InSight

Financial Planning Dentist

“Rebalancing is both risk management and capital growth”

In this Article:

  1. the effect of our recent rebalancing
  2. a view of our process in action
  3. the result of active risk mitigation

Overview

Our rebalancing process is an important discipline we maintain in good times and bad. It helps us trim positions we may like, in favor of a long-term process we love. Rebalancing is the process of right-sizing a position in the portfolio to keep the risk in line with our expectations. It means we sell outperformers and buy underperformers. Which might seem counterintuitive – but works well over time, and allows us to sell high and buy low simultaneously. Minor course corrections can make a major difference. 

Our Process in real-time

Here is a chart of Netflix, a growth stock that we are encouraged by the outlook. We have a $600 price target on it and remain bullish.
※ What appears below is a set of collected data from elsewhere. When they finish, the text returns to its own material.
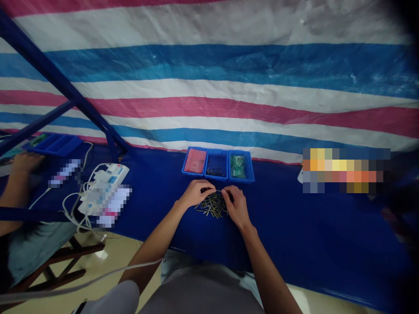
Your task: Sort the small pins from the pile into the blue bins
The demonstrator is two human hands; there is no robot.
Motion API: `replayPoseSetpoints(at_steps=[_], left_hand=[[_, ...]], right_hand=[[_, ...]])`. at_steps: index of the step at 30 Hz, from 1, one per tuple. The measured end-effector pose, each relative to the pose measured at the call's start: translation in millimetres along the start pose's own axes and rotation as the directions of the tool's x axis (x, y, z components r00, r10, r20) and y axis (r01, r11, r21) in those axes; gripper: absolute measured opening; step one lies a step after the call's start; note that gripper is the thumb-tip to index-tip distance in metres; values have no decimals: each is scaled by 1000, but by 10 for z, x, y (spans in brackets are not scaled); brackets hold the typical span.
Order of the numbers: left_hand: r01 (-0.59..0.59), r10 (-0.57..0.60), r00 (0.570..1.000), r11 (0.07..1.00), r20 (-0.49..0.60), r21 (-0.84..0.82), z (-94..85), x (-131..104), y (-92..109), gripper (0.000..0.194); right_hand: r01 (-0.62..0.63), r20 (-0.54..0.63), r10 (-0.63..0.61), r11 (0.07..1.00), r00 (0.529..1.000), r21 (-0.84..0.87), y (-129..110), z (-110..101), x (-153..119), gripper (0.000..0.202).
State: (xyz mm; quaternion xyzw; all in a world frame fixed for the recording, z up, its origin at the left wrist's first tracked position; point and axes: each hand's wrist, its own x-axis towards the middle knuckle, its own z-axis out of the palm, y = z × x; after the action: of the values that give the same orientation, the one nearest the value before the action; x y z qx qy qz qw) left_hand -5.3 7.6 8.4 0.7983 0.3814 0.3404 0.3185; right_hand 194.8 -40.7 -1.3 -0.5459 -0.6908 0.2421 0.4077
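Between my two hands a heap of thin metal pins or screws (213, 206) lies on the blue table. My left hand (197, 192) is at the heap's upper left, its thumb and fingertips pinched on one thin piece. At the upper right, my right hand (235, 203) has its fingertips closed at the other end of what looks like the same piece. Just beyond stands a blue three-part tray (218, 178). Its left compartment holds pink bags (195, 161), the middle one a few dark pins (214, 171), and the right one a green bag of small parts (238, 166).
White power strips (104, 187) with tangled cables lie on the left of the table (153, 192). Farther left are another person's arm (18, 183) and a blue tray (57, 145). Blue metal bars (65, 87) cross there. A striped sheet (209, 107) hangs behind.
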Motion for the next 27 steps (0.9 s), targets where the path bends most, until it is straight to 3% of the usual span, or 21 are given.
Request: replayPoseSetpoints(at_steps=[7,27], left_hand=[[12,-12,1000,1000,8,0,-14,-2,9,21],[18,-18,1000,1000,1,1,-3,1,-3,20]], right_hand=[[-18,-48,21,998,999,63,-3,4,-2,14],[-12,-41,13,999,999,36,18,2,21,19]])
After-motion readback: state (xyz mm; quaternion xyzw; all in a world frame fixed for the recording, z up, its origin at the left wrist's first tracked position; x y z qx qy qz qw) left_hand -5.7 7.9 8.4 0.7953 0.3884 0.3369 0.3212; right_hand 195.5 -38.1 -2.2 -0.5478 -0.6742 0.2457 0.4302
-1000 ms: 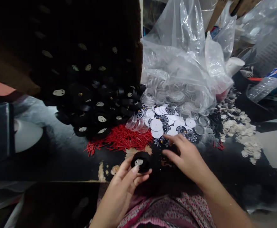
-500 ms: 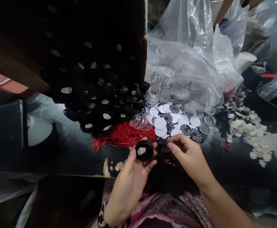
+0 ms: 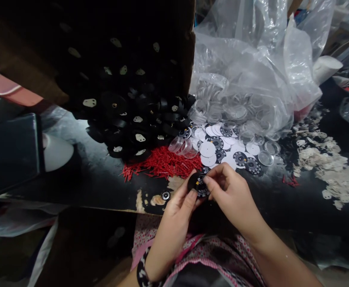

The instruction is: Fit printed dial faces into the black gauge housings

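Left hand is clamping black case near table edge; right hand is touching dial at its face, pinch and seating unclear. Red pointers, clear covers are lying loose.

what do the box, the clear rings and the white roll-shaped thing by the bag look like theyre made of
Box: probably matt cardboard, brown with a ragged edge.
Clear rings: likely glossy plastic, see-through with bright rims.
White roll-shaped thing: paper or plastic, unclear; smooth, pale.
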Demonstrator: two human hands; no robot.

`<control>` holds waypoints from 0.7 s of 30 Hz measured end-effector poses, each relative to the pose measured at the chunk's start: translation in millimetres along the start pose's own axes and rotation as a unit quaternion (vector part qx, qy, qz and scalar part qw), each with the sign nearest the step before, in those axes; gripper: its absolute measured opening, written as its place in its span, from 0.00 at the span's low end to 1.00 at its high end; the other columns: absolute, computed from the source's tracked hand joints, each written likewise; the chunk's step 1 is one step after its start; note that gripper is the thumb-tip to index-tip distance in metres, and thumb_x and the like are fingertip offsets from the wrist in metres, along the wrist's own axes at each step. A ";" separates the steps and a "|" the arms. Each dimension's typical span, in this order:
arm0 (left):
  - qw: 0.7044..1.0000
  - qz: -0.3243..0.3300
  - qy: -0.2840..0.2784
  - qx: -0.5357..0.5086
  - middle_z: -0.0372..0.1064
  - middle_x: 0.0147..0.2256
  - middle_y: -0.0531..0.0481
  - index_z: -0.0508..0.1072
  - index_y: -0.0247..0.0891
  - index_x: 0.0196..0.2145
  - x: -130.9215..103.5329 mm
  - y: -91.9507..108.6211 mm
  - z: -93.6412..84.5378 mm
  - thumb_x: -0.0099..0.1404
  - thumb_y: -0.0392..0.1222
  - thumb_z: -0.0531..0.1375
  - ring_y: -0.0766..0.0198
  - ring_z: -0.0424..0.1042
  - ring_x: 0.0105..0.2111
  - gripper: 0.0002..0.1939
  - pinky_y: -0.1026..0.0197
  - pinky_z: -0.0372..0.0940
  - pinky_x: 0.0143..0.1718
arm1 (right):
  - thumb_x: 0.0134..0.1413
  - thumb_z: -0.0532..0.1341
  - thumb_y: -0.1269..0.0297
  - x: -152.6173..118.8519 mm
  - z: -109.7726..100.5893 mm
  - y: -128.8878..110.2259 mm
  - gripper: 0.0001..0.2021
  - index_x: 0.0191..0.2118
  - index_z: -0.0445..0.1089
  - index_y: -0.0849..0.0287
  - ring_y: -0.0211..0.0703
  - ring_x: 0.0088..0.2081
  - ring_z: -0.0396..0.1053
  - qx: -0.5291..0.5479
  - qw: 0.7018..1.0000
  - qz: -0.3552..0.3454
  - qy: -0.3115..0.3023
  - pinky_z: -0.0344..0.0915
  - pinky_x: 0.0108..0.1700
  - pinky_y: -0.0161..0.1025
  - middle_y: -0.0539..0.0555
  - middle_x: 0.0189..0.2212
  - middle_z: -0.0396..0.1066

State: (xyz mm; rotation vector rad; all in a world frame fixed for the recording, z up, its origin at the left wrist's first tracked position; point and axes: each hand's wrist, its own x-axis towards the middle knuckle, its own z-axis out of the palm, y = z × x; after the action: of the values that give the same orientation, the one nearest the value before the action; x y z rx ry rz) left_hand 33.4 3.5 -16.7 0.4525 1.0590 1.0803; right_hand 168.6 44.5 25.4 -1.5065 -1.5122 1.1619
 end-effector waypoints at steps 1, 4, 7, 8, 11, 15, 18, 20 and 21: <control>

The bottom line is, we like the future of NFLX, but as a result of our investment process, we trimmed the position in many of the portfolios. As a result of its run-up from $480 to $545 we sold on 7/15 (marked by the white arrow) and took profits for our clients. So this “sell” was not the result of our fundamental thesis on NFLX, but rather a commitment to how we manage the portfolio. 

The stock has since sold off, and the fundamentals will continue to be reviewed, but this portfolio rebalance is an example of how the process can support our strategy, even when it runs contrary to our plans for an underlying stock.   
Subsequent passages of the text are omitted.